PROMPT: What you write must match, character for character, the lines from the one with "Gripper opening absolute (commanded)" down to the one with "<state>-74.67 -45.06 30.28" in the listing below, minus its pictures.

---------- DATASET ENTRIES ----------

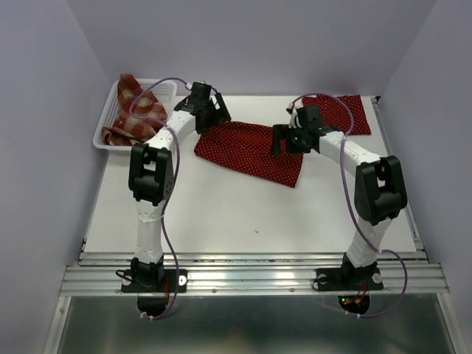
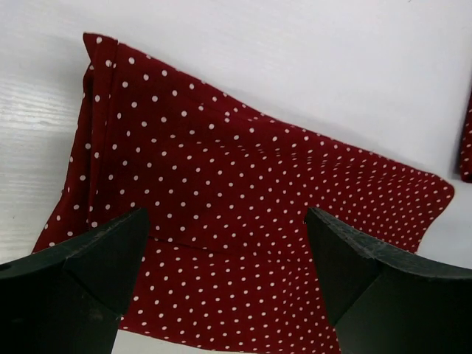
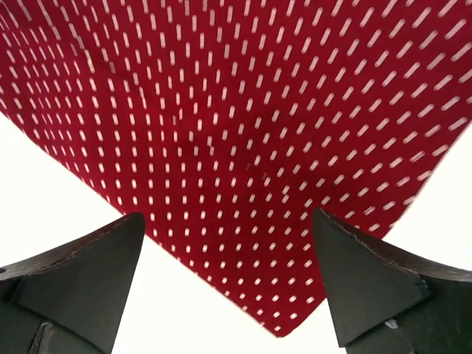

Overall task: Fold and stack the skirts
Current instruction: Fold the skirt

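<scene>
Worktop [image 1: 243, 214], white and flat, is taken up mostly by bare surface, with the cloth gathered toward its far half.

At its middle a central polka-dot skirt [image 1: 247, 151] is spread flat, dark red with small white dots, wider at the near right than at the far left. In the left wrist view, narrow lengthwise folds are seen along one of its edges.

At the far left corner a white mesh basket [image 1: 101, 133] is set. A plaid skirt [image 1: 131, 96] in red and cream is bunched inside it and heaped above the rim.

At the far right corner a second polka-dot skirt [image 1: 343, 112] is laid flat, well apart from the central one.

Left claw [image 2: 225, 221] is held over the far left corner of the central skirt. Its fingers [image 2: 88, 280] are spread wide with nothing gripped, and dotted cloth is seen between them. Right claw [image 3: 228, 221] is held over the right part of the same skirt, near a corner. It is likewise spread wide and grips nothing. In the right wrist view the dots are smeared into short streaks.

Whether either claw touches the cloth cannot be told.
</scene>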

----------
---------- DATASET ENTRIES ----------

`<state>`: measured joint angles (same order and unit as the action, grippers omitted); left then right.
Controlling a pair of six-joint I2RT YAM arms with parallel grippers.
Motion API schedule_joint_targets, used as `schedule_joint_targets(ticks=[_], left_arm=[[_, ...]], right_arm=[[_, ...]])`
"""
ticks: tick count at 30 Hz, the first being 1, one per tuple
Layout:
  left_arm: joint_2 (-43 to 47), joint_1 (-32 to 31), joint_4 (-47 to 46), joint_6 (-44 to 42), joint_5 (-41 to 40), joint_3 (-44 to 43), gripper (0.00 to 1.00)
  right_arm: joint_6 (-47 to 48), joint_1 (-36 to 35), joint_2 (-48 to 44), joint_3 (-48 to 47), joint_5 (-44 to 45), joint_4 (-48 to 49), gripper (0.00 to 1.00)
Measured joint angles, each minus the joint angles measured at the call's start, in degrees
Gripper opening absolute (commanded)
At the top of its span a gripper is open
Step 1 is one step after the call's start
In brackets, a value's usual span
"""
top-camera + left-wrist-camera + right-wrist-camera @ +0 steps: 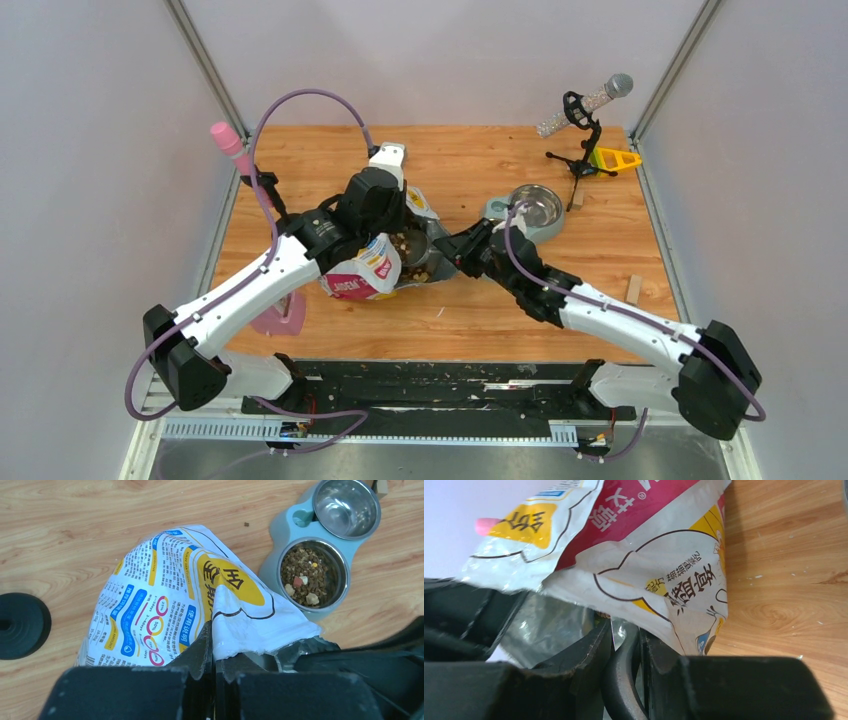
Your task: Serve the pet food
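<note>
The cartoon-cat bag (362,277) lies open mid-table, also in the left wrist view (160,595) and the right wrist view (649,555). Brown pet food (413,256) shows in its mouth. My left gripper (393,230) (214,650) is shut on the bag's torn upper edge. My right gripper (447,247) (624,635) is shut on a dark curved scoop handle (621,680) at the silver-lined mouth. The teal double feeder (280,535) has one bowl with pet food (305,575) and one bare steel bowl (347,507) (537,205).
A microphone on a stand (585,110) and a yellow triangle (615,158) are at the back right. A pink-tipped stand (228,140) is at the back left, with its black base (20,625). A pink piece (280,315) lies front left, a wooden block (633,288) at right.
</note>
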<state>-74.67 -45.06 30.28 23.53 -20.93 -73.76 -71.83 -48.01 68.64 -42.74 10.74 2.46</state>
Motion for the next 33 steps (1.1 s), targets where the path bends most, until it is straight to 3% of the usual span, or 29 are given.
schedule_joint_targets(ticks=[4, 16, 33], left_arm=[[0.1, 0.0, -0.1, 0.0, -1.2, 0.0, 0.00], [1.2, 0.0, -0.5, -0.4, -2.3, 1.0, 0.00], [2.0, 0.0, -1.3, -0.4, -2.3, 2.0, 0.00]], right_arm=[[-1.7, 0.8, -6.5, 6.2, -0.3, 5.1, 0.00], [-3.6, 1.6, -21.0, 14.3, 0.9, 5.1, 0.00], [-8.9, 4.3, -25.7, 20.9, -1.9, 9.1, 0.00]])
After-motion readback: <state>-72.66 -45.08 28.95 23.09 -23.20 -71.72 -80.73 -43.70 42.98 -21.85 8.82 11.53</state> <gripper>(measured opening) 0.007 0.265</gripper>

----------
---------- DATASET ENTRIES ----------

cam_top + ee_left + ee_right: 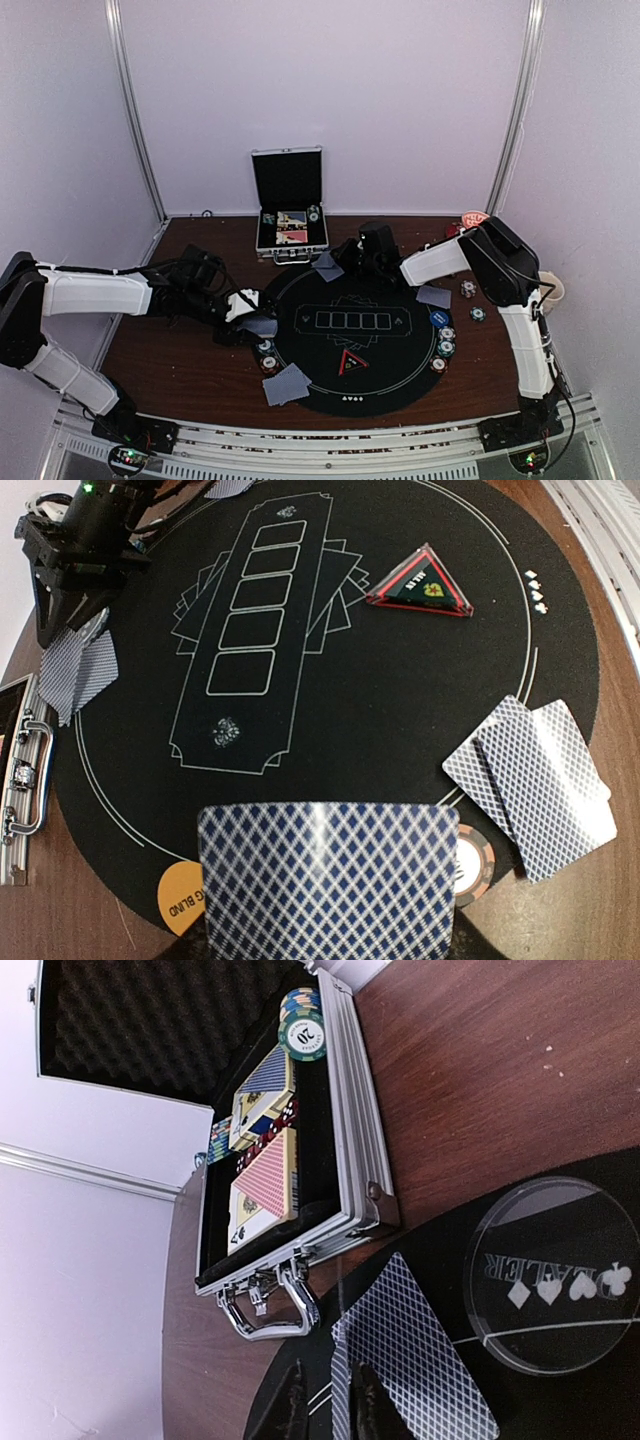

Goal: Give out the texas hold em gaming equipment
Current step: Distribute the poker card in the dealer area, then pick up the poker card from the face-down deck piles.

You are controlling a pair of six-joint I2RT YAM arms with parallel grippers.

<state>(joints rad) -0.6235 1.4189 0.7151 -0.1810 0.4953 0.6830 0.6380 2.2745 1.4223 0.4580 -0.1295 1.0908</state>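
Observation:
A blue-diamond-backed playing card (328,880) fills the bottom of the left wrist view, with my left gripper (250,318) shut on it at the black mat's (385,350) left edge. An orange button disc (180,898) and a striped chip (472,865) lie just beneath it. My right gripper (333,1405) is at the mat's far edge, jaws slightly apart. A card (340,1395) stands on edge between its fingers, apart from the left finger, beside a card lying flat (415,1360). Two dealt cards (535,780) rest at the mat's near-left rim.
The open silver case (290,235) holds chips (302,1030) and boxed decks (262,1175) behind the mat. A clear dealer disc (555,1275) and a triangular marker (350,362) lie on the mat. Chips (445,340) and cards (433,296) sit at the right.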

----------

WRITTEN ANSWER:
Gripper opening absolute (commanded)
At the top of its span a gripper is open
Step 1 is one step after the call's start
In brackets, a value's usual span
"""
top-camera + left-wrist-camera + right-wrist-camera @ +0 steps: 
Your task: Serve the pet food
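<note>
The cartoon-cat bag (362,277) lies open mid-table, also in the left wrist view (160,595) and the right wrist view (649,555). Brown pet food (413,256) shows in its mouth. My left gripper (393,230) (214,650) is shut on the bag's torn upper edge. My right gripper (447,247) (624,635) is shut on a dark curved scoop handle (621,680) at the silver-lined mouth. The teal double feeder (280,535) has one bowl with pet food (305,575) and one bare steel bowl (347,507) (537,205).
A microphone on a stand (585,110) and a yellow triangle (615,158) are at the back right. A pink-tipped stand (228,140) is at the back left, with its black base (20,625). A pink piece (280,315) lies front left, a wooden block (633,288) at right.
</note>
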<state>-74.67 -45.06 30.28 23.53 -20.93 -73.76 -71.83 -48.01 68.64 -42.74 10.74 2.46</state>

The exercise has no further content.